For the past 10 weeks, The Summer I Turned Pretty has had me, like so many others, in a chokehold. I watch it alone, I host viewing parties, and I’ve even synced episodes with a friend in London—her midnight, my evening—our texts ricocheting in real time. By Thursday, I’m doomscrolling fan edits set to Taylor Swift. By Friday, I’ve pulled the sun-bleached paperbacks off my shelf, revisiting their dog-eared pages. By the weekend, the show has infiltrated my conversations and Spotify algorithm.
At 26, the show has gripped me with the same intensity that Harry Potter, One Direction, and The Vampire Diaries once did. But it’s different now. The obsession isn’t about escape; it’s about return—remembering who I was when I first read Jenny Han’s trilogy, and who I became after.
I was 15 the first time I read those books, sprawled on a sunbed by the pool during a family trip to the coast, half-believing I was in Cousins Beach too. I tore through them in days. When the story ended, I wasn’t ready to let it go; I scrolled through fanfiction on Wattpad late at night, rented Bye Bye Birdie on iTunes, and played “Stay” by Maurice Williams and the Zodiacs on repeat. Like Belly, I longed for the summer that would make the boy I’d been pining for finally turn his head—a golden season that would tilt my life into place.
But growing up rarely follows a neat narrative arc. My coming-of-age started two years later, on a rainy summer day in Mexico City, when my mother received her diagnosis. I was no Belly. There was no volleyball tournament, no debutante ball, no glittering first kiss. Instead, I was sitting in a doctor’s office with my mother and one of my sisters when the word cancer took root in our lives. Soon, I’d learn how to drain the plastic tubes that dangled from her chest after surgery. I’d help her shower, clean her wounds.
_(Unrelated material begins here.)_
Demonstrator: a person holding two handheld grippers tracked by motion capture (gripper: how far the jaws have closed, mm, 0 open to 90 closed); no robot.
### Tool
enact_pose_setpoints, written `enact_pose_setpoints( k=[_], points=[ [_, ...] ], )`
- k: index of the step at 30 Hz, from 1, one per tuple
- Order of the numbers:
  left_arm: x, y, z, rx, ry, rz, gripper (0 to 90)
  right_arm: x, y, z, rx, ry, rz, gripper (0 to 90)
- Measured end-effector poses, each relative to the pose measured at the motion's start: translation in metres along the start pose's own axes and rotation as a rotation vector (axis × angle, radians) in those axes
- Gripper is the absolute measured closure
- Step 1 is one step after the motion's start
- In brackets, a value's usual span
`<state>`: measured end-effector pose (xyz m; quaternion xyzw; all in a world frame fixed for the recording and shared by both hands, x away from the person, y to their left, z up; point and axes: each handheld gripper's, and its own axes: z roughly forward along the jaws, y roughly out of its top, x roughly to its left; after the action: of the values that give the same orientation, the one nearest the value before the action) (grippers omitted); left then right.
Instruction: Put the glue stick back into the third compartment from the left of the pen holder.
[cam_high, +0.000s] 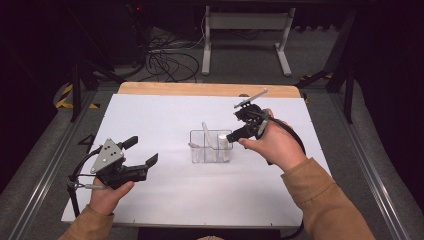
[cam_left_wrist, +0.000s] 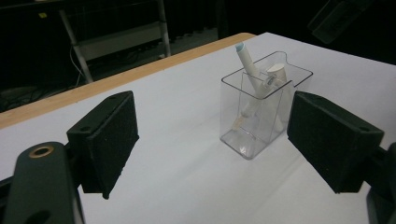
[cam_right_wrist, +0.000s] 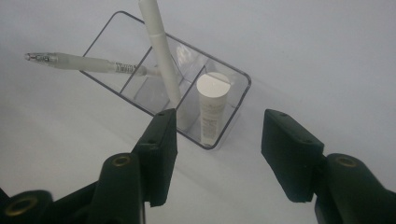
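My right gripper hangs just over the clear box that sits in the middle of the white table. It points down at the right end of the box. Its jaws are partly apart and nothing is between them. Seen from the right gripper view, the short white tube stands in the end part of the box, a little ahead of my jaws and closer to the left one. I am not touching it. A long white pen leans up out of the middle part, right beside the tube. A see-through pen lies tilted over the far rim and sticks out to the side. My left gripper rests low near the left side of the table, well apart from the box. Its jaws are spread wide and hold nothing. In the left gripper view the box stands out ahead of those jaws, nearer to the right one, with bare table in between.
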<state>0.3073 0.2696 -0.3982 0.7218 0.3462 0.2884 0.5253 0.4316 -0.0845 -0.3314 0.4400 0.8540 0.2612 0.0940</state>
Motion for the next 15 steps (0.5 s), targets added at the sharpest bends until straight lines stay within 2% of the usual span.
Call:
enact_pose_setpoints(
  k=[5,9,15],
  points=[
    [0.000,-0.001,-0.003,0.001,0.004,-0.002,17.0,0.000,-0.007,-0.009,-0.098,0.010,-0.059,42.0],
    [-0.002,-0.001,-0.004,-0.003,0.002,-0.003,17.0,0.001,-0.017,-0.015,-0.203,0.043,-0.104,37.5],
    [-0.003,-0.002,-0.006,0.000,0.001,0.000,17.0,-0.001,-0.035,-0.021,-0.275,0.070,-0.128,36.5]
  ],
)
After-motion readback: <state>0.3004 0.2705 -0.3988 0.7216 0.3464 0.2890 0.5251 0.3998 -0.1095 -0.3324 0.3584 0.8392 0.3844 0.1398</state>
At 17, you’re not supposed to see your mother like that—stitched, bruised, and needing you. The roles always reverse eventually, but this was too soon. I wasn’t ready to be anything but her daughter.
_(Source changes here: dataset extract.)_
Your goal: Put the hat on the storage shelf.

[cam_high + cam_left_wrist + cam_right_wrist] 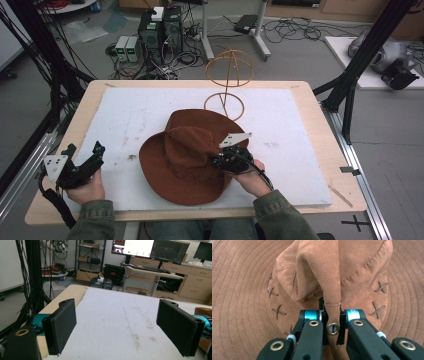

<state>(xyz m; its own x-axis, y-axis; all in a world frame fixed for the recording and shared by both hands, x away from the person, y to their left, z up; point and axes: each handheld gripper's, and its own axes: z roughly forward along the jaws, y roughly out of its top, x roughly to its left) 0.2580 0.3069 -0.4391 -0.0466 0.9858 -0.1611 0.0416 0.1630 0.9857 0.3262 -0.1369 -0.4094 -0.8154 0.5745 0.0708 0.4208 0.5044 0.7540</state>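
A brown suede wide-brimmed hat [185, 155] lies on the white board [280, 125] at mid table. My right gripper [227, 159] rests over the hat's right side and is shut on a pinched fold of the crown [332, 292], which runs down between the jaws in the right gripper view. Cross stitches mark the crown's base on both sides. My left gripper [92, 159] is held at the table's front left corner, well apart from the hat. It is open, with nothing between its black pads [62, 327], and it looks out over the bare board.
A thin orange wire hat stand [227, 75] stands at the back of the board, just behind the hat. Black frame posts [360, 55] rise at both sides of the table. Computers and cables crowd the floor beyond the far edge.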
Eight years later, in 2022, I pressed play on the books’ TV adaptation, expecting nostalgia, love triangles, and salt-sticky hair. What I didn’t expect was for it to feel more like an elegy. From the first scene, I saw it: Susannah, the Fisher brothers’ mother, gliding past in a silk scarf, “Mr. Blue Sky” playing while the children run through the kitchen. If you hadn’t read the books, you might have missed it—but I couldn’t. My mother had died four months earlier, after her cancer returned, and suddenly the show’s real plot had become the one I knew too well: the quiet dread of knowing something precious was slipping away. The love story faded, and what remained was what felt like a mirror of my own story—with better lighting and a high-budget soundtrack.